Fynso tracks both gross and net burn weekly using bank transactions, separating recurring monthly costs from one-off spend. The brief flags when burn is trending up — "net burn rose to $42K, up from $31K, driven by three new SaaS subscriptions and one contractor that's now recurring." When net burn exceeds gross margin contribution from new revenue, Fynso flags the structural break before runway becomes the obvious problem. Scenario tools show "what is burn if I cut these five line items?" so cost-cutting decisions are quantified, not estimated.

Industry Examples

Early-stage SaaS

A pre-revenue SaaS has $80K of gross monthly cash outflows (salaries, hosting, tools, contractors). With no revenue yet, gross burn equals net burn — $80K/month. Once $20K of MRR comes in, net burn drops to $60K — a 25% extension of runway without any cost cut.

Agency in growth mode

An agency with $400K of monthly cash inflows from clients and $370K of cash outflows runs $30K of positive net burn (negative burn — gaining cash). When two new senior hires push outflows to $440K, net burn flips negative to $40K/month — even though revenue is unchanged. Owner needs to see this before the bank balance shows it.

Restaurant in slow season

A restaurant in November sees revenue drop 25% but fixed costs (rent, salaried management) stay constant. Net burn goes from positive $8K to negative $14K for two months. Watching burn allows the operator to draw down a line of credit on a planned schedule rather than scrambling when payroll Friday arrives.

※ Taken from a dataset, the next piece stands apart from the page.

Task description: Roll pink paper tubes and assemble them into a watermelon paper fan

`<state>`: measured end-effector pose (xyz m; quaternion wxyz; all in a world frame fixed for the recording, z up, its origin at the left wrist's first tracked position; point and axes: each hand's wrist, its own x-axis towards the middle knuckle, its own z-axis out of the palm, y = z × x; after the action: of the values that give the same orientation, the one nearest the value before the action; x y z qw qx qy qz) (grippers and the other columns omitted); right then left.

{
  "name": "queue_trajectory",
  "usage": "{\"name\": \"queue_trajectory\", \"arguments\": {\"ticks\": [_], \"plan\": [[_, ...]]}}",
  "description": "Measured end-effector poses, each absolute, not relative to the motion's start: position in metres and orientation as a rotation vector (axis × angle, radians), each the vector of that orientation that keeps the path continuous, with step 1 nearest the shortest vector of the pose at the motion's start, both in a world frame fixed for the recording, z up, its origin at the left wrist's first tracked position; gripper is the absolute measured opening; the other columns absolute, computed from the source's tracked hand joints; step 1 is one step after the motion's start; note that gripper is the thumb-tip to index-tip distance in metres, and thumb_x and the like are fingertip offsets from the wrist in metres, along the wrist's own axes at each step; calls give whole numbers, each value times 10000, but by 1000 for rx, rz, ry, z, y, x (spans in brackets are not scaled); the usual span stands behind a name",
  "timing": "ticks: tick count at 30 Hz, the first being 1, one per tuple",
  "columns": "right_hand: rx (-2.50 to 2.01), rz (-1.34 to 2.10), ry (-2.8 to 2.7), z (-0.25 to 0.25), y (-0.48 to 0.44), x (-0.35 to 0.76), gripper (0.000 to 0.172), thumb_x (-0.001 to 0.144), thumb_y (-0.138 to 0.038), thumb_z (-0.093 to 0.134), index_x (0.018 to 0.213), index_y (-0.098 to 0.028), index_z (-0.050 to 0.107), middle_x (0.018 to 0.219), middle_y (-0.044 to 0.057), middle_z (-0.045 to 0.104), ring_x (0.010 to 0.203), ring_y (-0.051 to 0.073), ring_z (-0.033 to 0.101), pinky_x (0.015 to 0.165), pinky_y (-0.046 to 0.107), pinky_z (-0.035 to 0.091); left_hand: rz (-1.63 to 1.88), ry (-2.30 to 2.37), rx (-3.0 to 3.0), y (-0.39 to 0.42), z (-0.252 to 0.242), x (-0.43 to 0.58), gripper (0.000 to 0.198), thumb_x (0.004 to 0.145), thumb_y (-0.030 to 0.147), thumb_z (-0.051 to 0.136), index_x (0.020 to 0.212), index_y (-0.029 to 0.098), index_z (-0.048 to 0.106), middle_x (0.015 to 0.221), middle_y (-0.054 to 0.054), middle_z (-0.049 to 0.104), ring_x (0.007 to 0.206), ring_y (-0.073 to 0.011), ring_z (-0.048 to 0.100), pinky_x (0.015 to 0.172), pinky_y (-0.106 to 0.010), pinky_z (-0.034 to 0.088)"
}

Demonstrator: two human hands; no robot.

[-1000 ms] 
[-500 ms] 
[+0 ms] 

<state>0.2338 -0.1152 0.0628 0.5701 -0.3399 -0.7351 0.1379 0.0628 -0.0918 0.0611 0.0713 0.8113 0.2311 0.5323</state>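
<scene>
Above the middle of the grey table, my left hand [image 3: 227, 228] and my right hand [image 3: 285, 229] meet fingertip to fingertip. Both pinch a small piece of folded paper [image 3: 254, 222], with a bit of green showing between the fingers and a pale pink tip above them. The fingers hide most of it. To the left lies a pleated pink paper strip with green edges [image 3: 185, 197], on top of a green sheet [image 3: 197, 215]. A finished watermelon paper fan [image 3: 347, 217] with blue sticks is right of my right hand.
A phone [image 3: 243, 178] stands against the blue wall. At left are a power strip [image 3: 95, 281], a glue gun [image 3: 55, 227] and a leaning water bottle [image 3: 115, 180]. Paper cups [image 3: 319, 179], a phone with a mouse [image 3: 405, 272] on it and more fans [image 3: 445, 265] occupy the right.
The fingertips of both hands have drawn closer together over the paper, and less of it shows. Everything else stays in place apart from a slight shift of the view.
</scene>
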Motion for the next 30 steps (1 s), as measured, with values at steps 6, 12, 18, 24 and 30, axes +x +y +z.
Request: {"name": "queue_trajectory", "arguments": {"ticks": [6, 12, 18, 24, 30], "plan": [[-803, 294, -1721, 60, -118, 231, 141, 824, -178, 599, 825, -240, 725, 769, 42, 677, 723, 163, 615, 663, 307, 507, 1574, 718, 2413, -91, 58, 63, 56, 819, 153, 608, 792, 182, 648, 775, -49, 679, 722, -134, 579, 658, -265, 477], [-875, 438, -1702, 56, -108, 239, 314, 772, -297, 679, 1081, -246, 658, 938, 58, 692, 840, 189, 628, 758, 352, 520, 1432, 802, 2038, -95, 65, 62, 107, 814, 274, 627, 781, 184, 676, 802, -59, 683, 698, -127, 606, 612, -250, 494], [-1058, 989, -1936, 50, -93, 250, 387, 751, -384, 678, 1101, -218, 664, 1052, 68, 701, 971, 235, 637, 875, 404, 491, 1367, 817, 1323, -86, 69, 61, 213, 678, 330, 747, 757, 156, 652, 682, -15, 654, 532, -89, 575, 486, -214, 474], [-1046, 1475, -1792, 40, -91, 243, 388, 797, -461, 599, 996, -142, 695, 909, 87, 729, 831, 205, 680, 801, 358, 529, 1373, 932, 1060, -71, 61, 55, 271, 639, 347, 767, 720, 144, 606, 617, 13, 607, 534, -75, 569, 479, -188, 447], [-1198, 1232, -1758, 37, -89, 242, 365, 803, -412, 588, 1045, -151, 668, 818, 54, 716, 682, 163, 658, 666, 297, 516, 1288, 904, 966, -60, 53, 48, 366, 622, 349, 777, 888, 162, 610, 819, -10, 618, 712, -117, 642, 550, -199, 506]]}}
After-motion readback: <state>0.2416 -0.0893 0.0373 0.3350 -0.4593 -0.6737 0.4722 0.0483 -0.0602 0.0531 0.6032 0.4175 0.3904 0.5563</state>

Frequently Asked Questions

What's the difference between gross burn and net burn?
Gross burn is total cash outflows. Net burn subtracts cash inflows. A SaaS startup with $50K of expenses and $20K of MRR has $50K gross burn and $30K net burn. Net burn is usually the more useful number because it determines how long the cash balance lasts.
Is burn rate the same as operating loss?
No. Operating loss is an accounting measure — it includes non-cash items like depreciation and excludes timing effects like AR build-up. Burn rate is cash-only. A business can have an accounting profit and still burn cash (if AR is growing faster than collections), or have an accounting loss and zero burn (if the loss is mostly depreciation).
How often should I check burn rate?
Weekly during transitions (rapid hiring, post-fundraise, slow season, after major changes). Monthly during steady-state. The signal that matters is the trend — burn moving up over several months is almost always a structural change, not noise, and warrants action before runway compresses materially.
Can a profitable business have a burn rate?
Yes. "Profitable" on the P&L can coexist with negative cash flow if AR is growing faster than cash collection, if inventory is building, or if major capital expenditures aren't reflected as expenses yet. This is the classic "profitable on paper, broke in practice" situation — and it's specifically what makes tracking burn (cash) separately from profit (accounting) so important.